Fonctionnement et avantage accordé.
Le Pacte Dutreil permet de transmettre une entreprise dans un cadre fiscal particulièrement favorable. Son principe est simple : lorsqu’une société est transmise par donation ou succession, seule une partie de sa valeur est retenue pour le calcul des droits à payer. Concrètement, le dispositif permet de bénéficier d’une exonération de 75 % de la valeur des titres transmis.
Autrement dit, si une entreprise est valorisée 2 millions d’euros, les droits de donation ou de succession ne seront calculés que sur 500 000 euros. Cette réduction d’assiette permet de diminuer très fortement le coût fiscal de la transmission et d’éviter que les héritiers soient contraints de vendre une partie de l’entreprise pour financer l’impôt.
Le Pacte Dutreil s’inscrit donc dans une logique de continuité. Il a été conçu pour permettre aux dirigeants d’anticiper le passage de relais, de préserver le contrôle familial de l’entreprise et d’organiser la transmission dans de meilleures conditions. Il peut être utilisé dans le cadre d’une donation du vivant du dirigeant ou lors d’une succession.
Son efficacité repose toutefois sur une contrepartie : les bénéficiaires doivent s’engager à conserver les titres transmis pendant une certaine durée et l’entreprise doit poursuivre son activité. C’est précisément ce cadre qui justifie l’avantage fiscal accordé.
Conditions d’application du Pacte Dutreil.
Transmettre une entreprise opérationnelle.

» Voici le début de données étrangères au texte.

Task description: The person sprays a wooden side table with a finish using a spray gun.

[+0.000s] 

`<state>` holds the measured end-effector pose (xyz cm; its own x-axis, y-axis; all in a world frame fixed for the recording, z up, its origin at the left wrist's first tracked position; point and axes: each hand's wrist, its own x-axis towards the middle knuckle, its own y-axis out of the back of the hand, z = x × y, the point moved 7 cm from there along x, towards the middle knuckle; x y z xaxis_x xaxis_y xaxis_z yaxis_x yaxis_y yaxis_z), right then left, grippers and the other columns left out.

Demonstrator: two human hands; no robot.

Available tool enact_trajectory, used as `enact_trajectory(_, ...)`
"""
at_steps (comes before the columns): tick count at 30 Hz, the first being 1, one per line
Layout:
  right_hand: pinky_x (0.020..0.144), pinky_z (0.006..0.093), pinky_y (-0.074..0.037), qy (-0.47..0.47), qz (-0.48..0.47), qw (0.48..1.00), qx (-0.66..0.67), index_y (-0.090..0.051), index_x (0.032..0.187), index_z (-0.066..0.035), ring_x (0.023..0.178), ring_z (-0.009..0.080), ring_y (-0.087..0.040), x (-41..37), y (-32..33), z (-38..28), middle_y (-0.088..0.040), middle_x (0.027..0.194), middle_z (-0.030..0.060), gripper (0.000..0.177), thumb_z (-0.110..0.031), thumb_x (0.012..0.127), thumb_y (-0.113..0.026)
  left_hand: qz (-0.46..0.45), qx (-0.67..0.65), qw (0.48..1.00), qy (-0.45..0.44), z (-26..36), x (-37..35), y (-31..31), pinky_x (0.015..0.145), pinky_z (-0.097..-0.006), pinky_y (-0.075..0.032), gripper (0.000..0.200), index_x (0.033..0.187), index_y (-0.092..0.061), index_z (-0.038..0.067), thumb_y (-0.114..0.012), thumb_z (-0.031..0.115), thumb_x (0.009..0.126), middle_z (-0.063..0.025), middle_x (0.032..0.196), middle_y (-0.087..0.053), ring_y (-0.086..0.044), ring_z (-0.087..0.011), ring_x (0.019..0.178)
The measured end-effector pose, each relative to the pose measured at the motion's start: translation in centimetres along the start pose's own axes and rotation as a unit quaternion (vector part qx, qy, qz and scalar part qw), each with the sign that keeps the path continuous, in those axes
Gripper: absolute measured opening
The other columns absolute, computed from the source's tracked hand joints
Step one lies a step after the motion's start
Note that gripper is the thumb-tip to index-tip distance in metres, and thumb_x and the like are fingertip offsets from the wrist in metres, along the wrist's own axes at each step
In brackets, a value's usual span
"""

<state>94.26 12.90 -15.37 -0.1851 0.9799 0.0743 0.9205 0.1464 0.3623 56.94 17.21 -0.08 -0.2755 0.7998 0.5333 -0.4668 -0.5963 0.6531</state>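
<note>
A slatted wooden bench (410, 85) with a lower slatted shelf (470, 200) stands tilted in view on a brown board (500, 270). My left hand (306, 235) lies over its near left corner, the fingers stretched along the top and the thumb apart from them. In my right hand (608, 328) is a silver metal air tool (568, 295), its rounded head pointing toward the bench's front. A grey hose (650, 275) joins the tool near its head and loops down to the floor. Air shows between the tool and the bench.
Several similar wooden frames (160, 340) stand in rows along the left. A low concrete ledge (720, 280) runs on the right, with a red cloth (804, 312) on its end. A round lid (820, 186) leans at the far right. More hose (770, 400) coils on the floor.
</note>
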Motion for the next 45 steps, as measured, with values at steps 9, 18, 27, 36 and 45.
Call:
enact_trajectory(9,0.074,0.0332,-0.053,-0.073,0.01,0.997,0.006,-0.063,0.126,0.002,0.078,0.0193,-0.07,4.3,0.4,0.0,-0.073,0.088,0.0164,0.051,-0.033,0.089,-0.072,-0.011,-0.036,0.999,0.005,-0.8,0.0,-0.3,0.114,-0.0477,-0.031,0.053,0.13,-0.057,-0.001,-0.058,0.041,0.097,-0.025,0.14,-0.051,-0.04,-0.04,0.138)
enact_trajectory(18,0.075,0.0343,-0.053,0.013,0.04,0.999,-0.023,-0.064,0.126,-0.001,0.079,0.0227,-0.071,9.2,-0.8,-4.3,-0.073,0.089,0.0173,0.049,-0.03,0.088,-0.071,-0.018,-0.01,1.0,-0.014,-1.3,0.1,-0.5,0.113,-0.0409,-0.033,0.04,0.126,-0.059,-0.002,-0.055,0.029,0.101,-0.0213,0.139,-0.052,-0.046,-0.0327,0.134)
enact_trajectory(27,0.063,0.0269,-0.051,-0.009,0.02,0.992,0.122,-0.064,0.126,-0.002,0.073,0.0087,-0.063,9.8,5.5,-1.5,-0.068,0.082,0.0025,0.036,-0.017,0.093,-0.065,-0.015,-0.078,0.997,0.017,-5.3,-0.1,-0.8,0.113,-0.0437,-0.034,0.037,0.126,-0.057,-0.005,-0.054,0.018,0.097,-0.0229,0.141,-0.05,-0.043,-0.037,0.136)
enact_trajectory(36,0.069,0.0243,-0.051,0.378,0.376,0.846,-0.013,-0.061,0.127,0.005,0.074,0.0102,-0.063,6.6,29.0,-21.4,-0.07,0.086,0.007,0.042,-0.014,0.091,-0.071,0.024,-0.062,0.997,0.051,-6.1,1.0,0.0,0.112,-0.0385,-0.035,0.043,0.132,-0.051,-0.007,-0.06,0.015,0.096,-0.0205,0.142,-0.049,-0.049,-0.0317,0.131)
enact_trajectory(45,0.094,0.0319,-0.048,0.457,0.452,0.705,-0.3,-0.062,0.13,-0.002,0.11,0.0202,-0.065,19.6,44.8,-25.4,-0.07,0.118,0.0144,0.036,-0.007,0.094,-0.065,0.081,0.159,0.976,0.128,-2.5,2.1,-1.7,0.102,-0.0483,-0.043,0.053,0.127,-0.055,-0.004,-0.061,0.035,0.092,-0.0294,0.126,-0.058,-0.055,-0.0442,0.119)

Le Pacte Dutreil ne s’applique pas à toutes les sociétés. Il vise d’abord les entreprises exerçant une activité réelle : commerciale, industrielle, artisanale, agricole ou libérale. L’objectif est de faciliter la transmission d’une activité économique, avec ses clients, ses salariés, son savoir-faire et sa capacité à générer du chiffre d’affaires. Une société qui exploite une activité de conseil, une entreprise familiale, une société industrielle, une pharmacie, une exploitation agricole ou une société commerciale peut donc, sous réserve du respect des autres conditions, entrer dans le champ du dispositif.

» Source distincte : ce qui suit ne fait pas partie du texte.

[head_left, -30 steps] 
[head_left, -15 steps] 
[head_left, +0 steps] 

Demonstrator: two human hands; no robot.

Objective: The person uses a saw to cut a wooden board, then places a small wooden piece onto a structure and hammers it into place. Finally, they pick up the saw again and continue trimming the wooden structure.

À l’inverse, une société dont l’activité principale consiste uniquement à gérer un patrimoine privé est en principe exclue. C’est notamment le cas d’une société qui détient principalement des immeubles, un portefeuille financier ou des actifs patrimoniaux sans véritable activité opérationnelle. Cette distinction est essentielle, car le Pacte Dutreil n’a pas été conçu pour transmettre une simple enveloppe patrimoniale, mais bien une entreprise vivante. Dans les groupes comprenant une holding, l’analyse doit être encore plus rigoureuse.
Conservation des titres.
En contrepartie de l’exonération de 75 %, l’administration fiscale exige que les titres transmis ne soient pas revendus immédiatement après la donation ou la succession. En pratique, le Pacte Dutreil comprend deux étapes.
- Avant la transmission, un engagement collectif ou unilatéral de conservation doit être mis en place pour une durée minimale de deux ans. Pour une société non cotée, cet engagement doit porter sur au moins 17 % des droits financiers et 34 % des droits de vote.

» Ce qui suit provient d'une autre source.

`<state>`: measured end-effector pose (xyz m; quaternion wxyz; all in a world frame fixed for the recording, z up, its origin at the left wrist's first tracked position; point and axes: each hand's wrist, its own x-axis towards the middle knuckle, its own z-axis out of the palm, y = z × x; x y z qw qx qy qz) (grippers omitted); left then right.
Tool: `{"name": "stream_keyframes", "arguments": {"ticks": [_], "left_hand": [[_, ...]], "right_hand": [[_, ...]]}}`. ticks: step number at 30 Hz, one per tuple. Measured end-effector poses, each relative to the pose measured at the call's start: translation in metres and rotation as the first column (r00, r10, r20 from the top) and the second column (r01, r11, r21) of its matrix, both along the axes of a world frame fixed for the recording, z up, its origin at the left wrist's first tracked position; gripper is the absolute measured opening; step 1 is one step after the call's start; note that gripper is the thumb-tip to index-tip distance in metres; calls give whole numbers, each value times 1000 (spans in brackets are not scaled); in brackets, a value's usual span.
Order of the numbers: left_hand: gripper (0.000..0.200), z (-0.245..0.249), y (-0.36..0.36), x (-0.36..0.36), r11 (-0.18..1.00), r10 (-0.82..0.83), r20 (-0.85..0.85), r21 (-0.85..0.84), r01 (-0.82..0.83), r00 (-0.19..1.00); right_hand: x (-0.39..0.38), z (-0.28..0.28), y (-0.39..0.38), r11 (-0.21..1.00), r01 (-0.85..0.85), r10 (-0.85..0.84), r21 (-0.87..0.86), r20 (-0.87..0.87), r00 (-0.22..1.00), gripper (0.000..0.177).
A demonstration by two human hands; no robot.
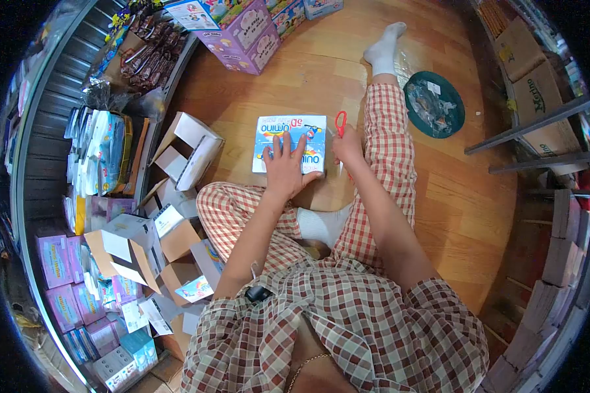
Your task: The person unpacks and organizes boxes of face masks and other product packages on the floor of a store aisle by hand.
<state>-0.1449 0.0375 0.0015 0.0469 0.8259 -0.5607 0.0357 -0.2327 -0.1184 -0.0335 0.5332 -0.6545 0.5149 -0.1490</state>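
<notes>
Wooden floor (321, 72), shut blue carton (273, 129); left hand (285, 167) splayed flat on it; right hand (347, 148) clasps scissors (340, 122).

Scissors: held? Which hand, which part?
The right hand grips the scissors just below the red handle loop; blades mostly hidden. The left hand lies flat on the box, not gripping.
</notes>
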Motion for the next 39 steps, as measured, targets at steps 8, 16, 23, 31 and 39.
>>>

- Après la transmission, chaque bénéficiaire doit ensuite prendre un engagement individuel de conservation des titres reçus. Depuis les règles applicables en 2026, cet engagement individuel est fixé à six ans.
La durée minimale totale peut donc atteindre huit ans : deux ans avant la transmission, puis six ans après. Concrètement, cela signifie qu’un dirigeant qui transmet les titres de sa société à ses enfants ne leur transmet pas seulement un actif : il leur transmet également une obligation de conservation. Si les bénéficiaires cèdent les titres trop tôt ou ne respectent pas les engagements pris, l’avantage fiscal peut être remis en cause.
Assurer la continuité de la direction.
Le Pacte Dutreil impose également qu’une fonction de direction soit exercée au sein de l’entreprise pendant la période prévue par le régime. Cette condition permet de s’assurer que la transmission ne soit pas purement passive. L’administration veut vérifier qu’une personne impliquée dans le pacte continue effectivement à piloter l’entreprise, à prendre les décisions stratégiques et à assurer la continuité de l’activité.
En pratique, cette fonction peut être exercée par l’un des signataires de l’engagement de conservation ou par l’un des bénéficiaires de la transmission, selon la structuration retenue. La fonction de direction doit être réelle, effective et suffisamment documentée. Il ne suffit donc pas d’être associé ou actionnaire.
Les avantages.
Réduire fortement le coût fiscal de la transmission.
Le principal avantage du Pacte Dutreil est fiscal. Lorsqu’une entreprise est transmise par donation ou succession, le dispositif permet de bénéficier d’une exonération de 75 % de la valeur des titres transmis, comme évoqué précédemment.
Préserver l’entreprise et éviter une vente contrainte.
Au-delà de l’avantage fiscal, le Pacte Dutreil répond à un enjeu économique très concret : éviter qu’une transmission mal préparée fragilise l’entreprise. Lorsqu’un dirigeant transmet sa société à ses enfants ou à ses héritiers, ces derniers peuvent être confrontés à des droits importants alors même que le patrimoine transmis est essentiellement composé de titres non liquides. Ils détiennent une entreprise, mais pas forcément les liquidités nécessaires pour payer l’impôt.
Le Pacte Dutreil permet de limiter ce risque en réduisant fortement la charge fiscale au moment de la transmission.
Optimiser une transmission anticipée.
Le Pacte Dutreil est particulièrement puissant lorsqu’il est utilisé dans le cadre d’une transmission préparée du vivant du dirigeant. En cas de donation, il peut se combiner avec d’autres mécanismes patrimoniaux, notamment les abattements applicables entre parents et enfants ou le démembrement de propriété (donation en nue-propriété des titres). Lorsque la donation est réalisée avant les 70 ans du donateur, une réduction supplémentaire des droits peut également s’appliquer sous certaines conditions.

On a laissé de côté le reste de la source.